(RECORDS PROVIDED)
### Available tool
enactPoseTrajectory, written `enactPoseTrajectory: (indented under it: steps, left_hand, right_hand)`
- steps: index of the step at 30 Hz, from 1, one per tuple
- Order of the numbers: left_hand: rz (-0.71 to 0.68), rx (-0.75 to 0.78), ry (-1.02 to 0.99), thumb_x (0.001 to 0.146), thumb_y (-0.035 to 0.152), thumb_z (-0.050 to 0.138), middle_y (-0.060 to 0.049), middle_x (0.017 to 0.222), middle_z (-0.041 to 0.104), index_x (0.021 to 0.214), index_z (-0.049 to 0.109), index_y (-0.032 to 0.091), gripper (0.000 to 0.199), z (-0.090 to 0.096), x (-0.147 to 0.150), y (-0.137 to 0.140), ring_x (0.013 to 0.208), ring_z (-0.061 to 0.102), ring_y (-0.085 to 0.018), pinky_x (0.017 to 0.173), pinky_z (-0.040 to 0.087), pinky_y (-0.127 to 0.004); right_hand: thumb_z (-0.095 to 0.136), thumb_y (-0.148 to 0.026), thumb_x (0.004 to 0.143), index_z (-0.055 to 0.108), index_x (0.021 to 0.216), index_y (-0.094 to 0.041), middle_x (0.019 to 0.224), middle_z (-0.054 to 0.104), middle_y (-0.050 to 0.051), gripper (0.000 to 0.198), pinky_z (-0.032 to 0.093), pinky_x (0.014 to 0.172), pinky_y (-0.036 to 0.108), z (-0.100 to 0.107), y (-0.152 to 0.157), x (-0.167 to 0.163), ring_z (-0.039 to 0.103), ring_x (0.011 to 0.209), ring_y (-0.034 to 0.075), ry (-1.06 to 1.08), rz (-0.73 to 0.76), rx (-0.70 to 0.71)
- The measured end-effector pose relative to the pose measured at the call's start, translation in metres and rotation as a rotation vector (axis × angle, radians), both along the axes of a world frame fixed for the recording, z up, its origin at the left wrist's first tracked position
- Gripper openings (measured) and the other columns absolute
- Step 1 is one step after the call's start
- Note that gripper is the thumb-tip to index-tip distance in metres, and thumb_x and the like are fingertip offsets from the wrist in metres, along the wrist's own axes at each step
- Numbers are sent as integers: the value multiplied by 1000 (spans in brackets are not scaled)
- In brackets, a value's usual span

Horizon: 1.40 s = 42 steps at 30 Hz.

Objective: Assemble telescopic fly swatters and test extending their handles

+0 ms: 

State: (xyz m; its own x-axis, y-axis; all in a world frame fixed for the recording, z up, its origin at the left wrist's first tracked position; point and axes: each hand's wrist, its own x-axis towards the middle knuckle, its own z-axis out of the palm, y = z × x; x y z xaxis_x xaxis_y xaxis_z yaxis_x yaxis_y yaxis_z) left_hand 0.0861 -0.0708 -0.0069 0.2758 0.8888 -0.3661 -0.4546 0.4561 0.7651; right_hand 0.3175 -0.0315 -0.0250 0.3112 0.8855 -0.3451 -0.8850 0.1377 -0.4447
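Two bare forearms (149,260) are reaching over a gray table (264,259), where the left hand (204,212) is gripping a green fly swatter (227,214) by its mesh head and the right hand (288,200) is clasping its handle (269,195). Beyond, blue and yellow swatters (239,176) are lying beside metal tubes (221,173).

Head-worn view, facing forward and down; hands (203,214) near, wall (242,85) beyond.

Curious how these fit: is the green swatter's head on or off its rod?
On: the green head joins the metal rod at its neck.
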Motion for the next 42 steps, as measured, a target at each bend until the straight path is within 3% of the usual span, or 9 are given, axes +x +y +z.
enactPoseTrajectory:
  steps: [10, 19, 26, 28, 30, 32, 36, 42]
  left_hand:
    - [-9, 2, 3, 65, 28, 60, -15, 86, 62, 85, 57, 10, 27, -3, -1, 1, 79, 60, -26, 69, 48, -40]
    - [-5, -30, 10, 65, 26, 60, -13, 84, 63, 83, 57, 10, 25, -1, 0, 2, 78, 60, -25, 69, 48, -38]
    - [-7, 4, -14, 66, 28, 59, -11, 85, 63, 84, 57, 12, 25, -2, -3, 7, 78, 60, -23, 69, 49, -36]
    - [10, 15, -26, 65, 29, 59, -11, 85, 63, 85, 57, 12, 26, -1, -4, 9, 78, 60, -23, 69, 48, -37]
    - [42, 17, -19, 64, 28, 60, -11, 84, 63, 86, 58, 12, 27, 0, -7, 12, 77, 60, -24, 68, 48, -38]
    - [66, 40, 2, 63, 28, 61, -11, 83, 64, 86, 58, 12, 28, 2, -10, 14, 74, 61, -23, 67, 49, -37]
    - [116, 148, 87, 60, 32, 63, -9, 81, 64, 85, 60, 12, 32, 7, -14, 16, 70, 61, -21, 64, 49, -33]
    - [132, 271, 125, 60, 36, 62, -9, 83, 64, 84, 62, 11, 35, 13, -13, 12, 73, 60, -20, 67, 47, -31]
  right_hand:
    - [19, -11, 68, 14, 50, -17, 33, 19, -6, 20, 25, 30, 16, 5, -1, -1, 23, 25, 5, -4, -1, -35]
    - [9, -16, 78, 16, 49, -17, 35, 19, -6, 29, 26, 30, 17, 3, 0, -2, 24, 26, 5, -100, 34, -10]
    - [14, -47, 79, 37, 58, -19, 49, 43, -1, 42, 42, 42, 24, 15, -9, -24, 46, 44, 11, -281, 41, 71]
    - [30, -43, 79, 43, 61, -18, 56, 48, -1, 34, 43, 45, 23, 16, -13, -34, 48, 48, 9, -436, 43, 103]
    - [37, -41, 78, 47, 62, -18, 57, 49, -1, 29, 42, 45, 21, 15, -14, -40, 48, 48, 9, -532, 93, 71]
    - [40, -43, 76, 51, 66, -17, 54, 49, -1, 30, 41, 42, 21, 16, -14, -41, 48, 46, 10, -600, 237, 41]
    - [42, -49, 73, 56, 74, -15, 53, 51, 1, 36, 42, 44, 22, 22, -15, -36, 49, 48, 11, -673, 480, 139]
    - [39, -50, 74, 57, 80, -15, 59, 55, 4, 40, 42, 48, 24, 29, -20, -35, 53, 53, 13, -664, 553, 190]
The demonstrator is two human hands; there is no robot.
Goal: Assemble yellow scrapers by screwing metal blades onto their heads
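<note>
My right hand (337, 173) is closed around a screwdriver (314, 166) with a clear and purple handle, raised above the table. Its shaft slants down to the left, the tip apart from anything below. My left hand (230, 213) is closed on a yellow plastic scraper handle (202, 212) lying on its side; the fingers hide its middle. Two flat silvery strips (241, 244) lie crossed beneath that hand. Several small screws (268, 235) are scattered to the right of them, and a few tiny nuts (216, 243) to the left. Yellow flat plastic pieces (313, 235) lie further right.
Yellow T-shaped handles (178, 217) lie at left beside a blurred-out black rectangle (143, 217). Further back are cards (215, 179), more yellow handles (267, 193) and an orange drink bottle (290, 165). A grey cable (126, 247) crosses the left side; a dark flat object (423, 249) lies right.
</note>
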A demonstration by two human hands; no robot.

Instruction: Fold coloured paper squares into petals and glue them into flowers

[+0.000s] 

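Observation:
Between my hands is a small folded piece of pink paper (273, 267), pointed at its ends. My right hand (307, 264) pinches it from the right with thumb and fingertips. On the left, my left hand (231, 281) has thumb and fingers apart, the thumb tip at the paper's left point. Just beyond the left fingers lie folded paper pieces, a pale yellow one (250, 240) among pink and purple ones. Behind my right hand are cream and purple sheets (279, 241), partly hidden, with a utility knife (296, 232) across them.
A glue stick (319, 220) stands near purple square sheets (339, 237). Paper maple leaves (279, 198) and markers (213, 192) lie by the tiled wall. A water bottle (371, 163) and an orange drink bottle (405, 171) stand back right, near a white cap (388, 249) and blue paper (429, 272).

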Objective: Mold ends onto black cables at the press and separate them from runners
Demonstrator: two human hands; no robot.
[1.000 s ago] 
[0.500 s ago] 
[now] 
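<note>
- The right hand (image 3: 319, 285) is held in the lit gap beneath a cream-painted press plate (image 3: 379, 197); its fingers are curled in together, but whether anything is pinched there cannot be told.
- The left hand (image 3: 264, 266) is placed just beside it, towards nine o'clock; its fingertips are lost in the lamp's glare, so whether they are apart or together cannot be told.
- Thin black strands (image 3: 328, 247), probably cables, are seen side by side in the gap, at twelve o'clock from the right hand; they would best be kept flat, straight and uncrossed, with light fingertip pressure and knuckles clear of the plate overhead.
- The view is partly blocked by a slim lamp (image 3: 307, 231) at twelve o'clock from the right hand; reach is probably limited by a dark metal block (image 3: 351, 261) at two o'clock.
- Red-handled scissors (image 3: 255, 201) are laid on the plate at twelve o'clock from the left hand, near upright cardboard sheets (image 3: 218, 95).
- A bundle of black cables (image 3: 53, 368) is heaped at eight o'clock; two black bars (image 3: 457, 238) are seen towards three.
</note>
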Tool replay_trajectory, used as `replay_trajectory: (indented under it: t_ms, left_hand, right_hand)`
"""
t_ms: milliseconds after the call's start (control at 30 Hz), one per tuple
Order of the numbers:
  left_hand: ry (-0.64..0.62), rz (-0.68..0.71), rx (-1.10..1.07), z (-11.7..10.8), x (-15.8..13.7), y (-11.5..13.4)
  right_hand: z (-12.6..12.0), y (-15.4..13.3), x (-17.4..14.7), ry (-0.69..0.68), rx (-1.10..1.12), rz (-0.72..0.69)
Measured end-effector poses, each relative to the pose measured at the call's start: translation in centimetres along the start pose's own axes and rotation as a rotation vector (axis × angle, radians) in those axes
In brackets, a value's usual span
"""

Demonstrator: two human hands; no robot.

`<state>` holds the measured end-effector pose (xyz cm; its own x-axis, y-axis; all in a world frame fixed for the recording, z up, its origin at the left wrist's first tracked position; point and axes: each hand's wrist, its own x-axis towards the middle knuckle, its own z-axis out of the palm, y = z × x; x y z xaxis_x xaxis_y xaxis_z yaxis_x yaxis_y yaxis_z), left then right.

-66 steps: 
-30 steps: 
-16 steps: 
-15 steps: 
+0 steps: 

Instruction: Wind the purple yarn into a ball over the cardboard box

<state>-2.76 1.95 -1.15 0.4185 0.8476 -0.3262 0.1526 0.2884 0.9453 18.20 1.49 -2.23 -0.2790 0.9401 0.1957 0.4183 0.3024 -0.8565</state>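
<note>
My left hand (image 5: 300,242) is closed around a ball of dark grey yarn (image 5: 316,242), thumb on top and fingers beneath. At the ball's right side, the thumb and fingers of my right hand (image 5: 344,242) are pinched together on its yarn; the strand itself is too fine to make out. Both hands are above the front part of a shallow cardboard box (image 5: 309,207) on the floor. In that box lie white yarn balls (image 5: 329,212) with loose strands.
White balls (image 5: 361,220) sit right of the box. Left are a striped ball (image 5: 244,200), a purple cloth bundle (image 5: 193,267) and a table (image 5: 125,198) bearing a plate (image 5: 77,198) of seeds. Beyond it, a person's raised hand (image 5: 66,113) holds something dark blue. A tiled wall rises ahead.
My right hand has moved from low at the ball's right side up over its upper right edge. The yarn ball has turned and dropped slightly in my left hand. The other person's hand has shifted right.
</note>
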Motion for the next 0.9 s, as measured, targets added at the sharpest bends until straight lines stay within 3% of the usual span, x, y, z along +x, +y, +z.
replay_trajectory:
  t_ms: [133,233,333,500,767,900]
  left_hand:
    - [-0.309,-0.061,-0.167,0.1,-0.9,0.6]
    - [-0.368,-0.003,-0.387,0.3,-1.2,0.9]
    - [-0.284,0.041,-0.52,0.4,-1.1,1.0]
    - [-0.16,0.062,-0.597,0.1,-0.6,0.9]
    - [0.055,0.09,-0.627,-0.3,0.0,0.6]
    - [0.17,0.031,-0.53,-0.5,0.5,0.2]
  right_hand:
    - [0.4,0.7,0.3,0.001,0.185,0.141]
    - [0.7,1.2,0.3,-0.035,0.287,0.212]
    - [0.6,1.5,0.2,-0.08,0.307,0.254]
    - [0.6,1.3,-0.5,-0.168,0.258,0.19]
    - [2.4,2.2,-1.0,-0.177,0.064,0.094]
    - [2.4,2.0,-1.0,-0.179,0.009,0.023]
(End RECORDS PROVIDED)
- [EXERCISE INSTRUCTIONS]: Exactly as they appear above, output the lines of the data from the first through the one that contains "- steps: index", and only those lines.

- [TASK OUTPUT]:
### Available tool
enactPoseTrajectory, written `enactPoseTrajectory: (indented under it: steps, left_hand, right_hand)`
- steps: index of the step at 30 Hz, from 1, one per tuple

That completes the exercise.